A few of my favorite things
Let's play deserted island! Only in this version, the island has a stove and lots of food to cook with. Here's what I'd bring:
- Two cast iron pans, one 10" and one 4" (the latter, because it's adorable and therefore the most likely candidate for a personified inanimate companion. Panny, is that you?)
- An olive wood mortar and pestle. Because it makes big things small, and I like small things. Also, it's pretty.
- Sturdy tongs, excellent for handling meat and/or scratching hard-to-reach areas. Hey—it's a deserted island, okay?
- A petite enamel baking dish, perfect for one.
- My trusty vintage Copco Dutch oven, passed down to me from my grandmother and appropriately stained with decades-worth of meaty braises.
- An OXO mandoline, for slicing things super-thin. I like super-thin almost as much as I like small.
- The best and only jar opener you'll ever need. Since, you know, deserted islands are usually well-stocked with firmly sealed jars.

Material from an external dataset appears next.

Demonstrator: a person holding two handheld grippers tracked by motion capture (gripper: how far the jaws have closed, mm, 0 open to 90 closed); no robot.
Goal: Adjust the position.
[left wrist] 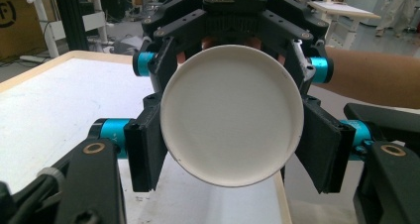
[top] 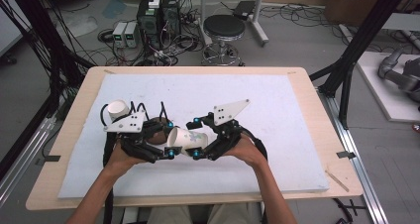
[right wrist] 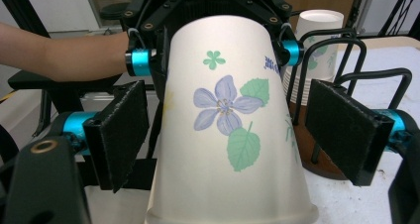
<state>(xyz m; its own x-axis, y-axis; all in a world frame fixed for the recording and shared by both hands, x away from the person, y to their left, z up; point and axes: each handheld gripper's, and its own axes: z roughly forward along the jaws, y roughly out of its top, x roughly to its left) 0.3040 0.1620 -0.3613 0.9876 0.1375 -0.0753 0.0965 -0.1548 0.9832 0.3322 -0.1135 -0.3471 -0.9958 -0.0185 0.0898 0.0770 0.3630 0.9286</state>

- A totally badass Vollrath 52010 10" high-heat spatula—this guy can handle up to 500°F heat. 'Nuf said.
The appliance graveyard
Where equipment goes to die. Also known as the "realizing you're a hoarder cabinet," since at least half the things in here are broken. Highlights include a slow cooker with no lid, a functional but oversized toaster oven, a Cuisinart chopping tool that I've literally never used (but occasionally take out, puzzle over, and return to the cabinet), a mini food processor that I actually use all the time, an electric beater that's missing a beater, and my totally kick-ass brand new Anova sous-vide circulator. With which I have now made more 40-minute eggs than any one human should healthily consume in a lifetime.
The everything drawer
Erm, remember that thing I said about hoarding earlier? Yeah...there's more. A whole drawer of more. Some of which I love and treasure (hand blender, microplane, mandoline, garlic press), and some of which are, shall we say, less useful (crappy knife sharpener, various peelers, a mezzaluna and a special pair of scissors engineered specifically for chopping salads, and so on).

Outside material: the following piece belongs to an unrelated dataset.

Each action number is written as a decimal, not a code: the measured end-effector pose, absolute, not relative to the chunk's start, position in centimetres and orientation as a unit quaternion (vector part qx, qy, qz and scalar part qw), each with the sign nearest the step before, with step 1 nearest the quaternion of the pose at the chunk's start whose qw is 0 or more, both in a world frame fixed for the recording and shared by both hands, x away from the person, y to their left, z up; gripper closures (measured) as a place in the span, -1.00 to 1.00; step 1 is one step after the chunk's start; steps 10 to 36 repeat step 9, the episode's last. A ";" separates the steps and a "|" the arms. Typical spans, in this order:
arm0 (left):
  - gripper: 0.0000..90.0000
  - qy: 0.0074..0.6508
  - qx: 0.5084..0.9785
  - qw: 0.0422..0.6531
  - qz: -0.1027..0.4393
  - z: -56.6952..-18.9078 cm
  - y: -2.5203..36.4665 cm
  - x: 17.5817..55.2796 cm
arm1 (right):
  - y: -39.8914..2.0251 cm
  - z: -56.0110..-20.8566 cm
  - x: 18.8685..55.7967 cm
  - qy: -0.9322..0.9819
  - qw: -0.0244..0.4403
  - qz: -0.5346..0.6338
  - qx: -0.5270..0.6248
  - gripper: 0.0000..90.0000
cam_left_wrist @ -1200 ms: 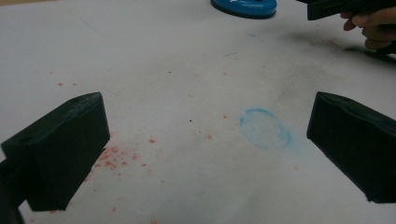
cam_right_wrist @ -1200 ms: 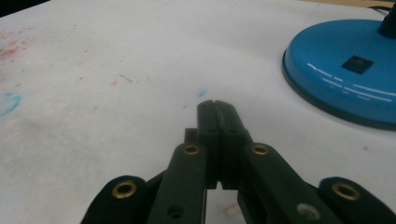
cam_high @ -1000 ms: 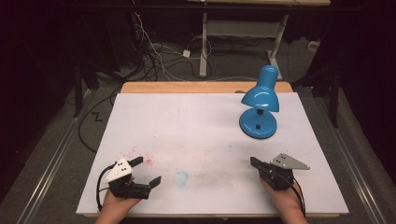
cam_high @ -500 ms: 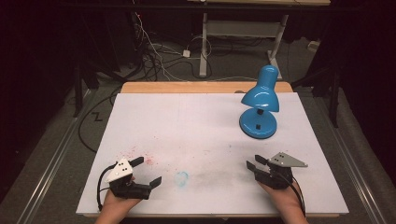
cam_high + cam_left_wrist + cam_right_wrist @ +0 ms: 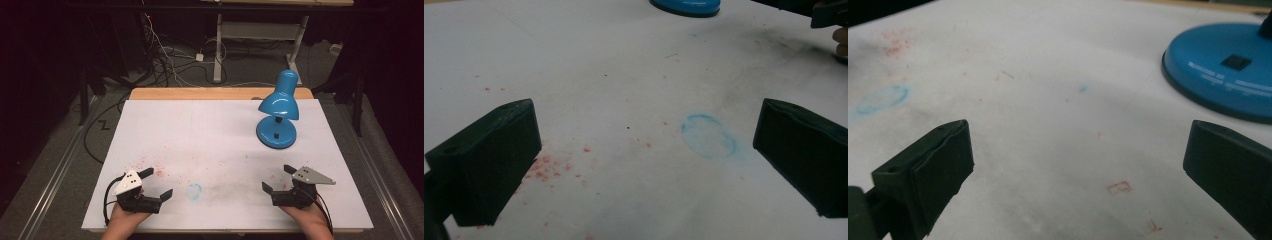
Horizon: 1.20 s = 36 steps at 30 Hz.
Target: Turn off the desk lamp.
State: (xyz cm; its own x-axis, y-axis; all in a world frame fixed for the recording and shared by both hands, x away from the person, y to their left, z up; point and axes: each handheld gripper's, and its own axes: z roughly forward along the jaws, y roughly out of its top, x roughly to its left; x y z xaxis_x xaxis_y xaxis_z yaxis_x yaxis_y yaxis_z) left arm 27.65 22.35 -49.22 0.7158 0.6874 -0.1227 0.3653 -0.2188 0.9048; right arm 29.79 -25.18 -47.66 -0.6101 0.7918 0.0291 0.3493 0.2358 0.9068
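Nothing has been handled yet, by the look of it: the blue desk lamp (image 5: 277, 112) stands upright at the far right of the white table (image 5: 200, 130), untouched, and both grippers rest at the near edge with nothing between their jaws; the whole job, whatever is to be done with the lamp, seems still ahead. The right gripper (image 5: 280, 180) has just been opening its jaws and now holds them wide, pointed toward the lamp; the left gripper (image 5: 157, 184), near left, also stands wide, well apart from the lamp. The high view gives the lamp's shade and neck; the right gripper view shows instead the lamp's base (image 5: 1228, 80) close up, with a small dark square on it, possibly a switch; the left gripper view picks out a faint blue ring mark (image 5: 709, 136) and red specks (image 5: 549, 167) on the surface.
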 end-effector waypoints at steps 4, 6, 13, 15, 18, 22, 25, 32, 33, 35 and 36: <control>-1.00 0.352 0.761 0.521 0.157 -49.3 22.5 28.0 | -25.2 -47.4 29.6 0.744 0.234 0.499 0.379 -0.99; -1.00 0.355 0.759 0.522 0.157 -49.2 22.6 28.1 | -25.1 -47.5 29.7 0.746 0.236 0.495 0.378 -0.99; -1.00 0.359 0.758 0.523 0.155 -49.2 22.6 28.3 | -25.1 -47.7 29.7 0.749 0.236 0.491 0.379 -0.99; -1.00 0.359 0.758 0.523 0.155 -49.2 22.6 28.3 | -25.1 -47.7 29.7 0.749 0.236 0.491 0.379 -0.99; -1.00 0.359 0.758 0.523 0.155 -49.2 22.6 28.3 | -25.1 -47.7 29.7 0.749 0.236 0.491 0.379 -0.99; -1.00 0.359 0.758 0.523 0.155 -49.2 22.6 28.3 | -25.1 -47.7 29.7 0.749 0.236 0.491 0.379 -0.99; -1.00 0.359 0.758 0.523 0.155 -49.2 22.6 28.3 | -25.1 -47.7 29.7 0.749 0.236 0.491 0.379 -0.99; -1.00 0.359 0.758 0.523 0.155 -49.2 22.6 28.3 | -25.1 -47.7 29.7 0.749 0.236 0.491 0.379 -0.99; -1.00 0.359 0.758 0.523 0.155 -49.2 22.6 28.3 | -25.1 -47.7 29.7 0.749 0.236 0.491 0.379 -0.99; -1.00 0.359 0.758 0.523 0.155 -49.2 22.6 28.3 | -25.1 -47.7 29.7 0.749 0.236 0.491 0.379 -0.99; -1.00 0.359 0.758 0.523 0.155 -49.2 22.6 28.3 | -25.1 -47.7 29.7 0.749 0.236 0.491 0.379 -0.99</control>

Three things I like to put on other things. From left to right, we have: spicy-sweet, spicy-smoky, and tangy-sweet.
Accumulating a lot of cookbooks kind of goes with the job, but no matter how vast my collection grows, these are the ones I tend to crack most often (excepting my copy of Harold McGee's On Food and Cooking, which lives on my desk at the office), whether for reference or nostalgia. Namely, Mastering the Art of French Cooking, The New Making of a Cook, Modernist Cuisine at Home, Larousse Gastronomique, and The Professional Chef.
The liquor "cabinet"
There's not much rhyme or reason to our liquor collection—my roommate and I tend to drink beer, gin, whiskey, red wine, and Bloody Marys most often (yes, I realize that's a lot of things to drink "most often"), but over the years we've accrued a diverse array of liqueurs, syrups, and random bottles of booze. We also appear to have lost the caps to all our bottles of bitters. Celery bitters, by the way? Five stars.
I pulled out all the bottles that were hiding on that shelf. We've got a single-malt Scotch, two more bottles of gin, some Grand Marnier, St. Germain, a touch of mezcal, an ancient bottle of Amaretto, and rum. Long Island iced tea, anyone?